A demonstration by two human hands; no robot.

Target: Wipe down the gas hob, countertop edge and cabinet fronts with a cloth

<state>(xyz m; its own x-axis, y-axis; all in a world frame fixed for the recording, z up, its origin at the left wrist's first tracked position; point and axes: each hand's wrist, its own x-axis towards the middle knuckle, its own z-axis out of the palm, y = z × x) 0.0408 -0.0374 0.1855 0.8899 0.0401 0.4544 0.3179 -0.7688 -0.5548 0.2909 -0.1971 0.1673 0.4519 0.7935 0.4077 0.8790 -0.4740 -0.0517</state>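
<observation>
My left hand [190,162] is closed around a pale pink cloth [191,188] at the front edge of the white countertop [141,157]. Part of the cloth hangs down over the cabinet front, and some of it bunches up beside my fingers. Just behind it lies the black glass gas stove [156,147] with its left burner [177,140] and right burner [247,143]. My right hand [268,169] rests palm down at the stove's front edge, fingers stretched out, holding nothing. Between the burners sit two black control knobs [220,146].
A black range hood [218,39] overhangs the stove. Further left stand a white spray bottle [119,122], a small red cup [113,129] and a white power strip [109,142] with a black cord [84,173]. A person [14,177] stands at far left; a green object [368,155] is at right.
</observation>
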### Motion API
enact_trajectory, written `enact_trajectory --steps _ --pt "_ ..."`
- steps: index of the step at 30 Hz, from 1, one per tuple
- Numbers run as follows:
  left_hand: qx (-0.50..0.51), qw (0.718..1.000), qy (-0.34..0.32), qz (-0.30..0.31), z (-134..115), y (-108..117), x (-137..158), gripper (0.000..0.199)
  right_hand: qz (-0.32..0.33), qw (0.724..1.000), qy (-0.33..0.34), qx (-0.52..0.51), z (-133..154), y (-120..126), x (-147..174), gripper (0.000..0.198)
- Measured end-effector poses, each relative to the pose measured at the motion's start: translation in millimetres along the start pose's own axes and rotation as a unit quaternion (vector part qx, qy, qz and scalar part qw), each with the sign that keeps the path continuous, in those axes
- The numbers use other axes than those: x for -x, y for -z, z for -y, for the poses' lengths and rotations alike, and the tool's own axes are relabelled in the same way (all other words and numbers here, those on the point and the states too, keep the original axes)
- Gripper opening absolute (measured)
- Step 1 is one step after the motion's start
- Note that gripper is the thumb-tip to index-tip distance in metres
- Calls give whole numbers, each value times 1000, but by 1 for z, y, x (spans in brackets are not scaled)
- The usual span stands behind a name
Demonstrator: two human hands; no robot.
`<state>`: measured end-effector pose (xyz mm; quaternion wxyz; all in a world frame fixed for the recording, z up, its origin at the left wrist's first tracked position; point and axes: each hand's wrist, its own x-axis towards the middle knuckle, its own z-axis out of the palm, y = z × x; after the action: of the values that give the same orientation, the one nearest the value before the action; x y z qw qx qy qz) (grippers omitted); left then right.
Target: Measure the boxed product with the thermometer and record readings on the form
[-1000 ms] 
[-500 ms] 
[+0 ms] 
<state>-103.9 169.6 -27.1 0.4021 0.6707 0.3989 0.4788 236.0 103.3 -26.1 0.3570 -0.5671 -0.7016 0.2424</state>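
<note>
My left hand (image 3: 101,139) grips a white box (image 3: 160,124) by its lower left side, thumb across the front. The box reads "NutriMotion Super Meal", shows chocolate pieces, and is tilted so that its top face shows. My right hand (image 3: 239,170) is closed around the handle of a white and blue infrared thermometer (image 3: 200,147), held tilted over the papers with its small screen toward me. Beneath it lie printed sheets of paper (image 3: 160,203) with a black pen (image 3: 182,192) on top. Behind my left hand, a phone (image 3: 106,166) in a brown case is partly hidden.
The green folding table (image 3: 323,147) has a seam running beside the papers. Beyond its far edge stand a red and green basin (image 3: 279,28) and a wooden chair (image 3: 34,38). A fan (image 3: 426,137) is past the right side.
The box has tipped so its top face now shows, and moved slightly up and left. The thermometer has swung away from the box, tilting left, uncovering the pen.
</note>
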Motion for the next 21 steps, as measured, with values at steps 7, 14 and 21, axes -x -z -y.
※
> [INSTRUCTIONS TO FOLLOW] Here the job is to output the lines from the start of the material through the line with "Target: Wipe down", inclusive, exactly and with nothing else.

> [TASK SOLUTION]
A demonstration by two human hands; no robot.

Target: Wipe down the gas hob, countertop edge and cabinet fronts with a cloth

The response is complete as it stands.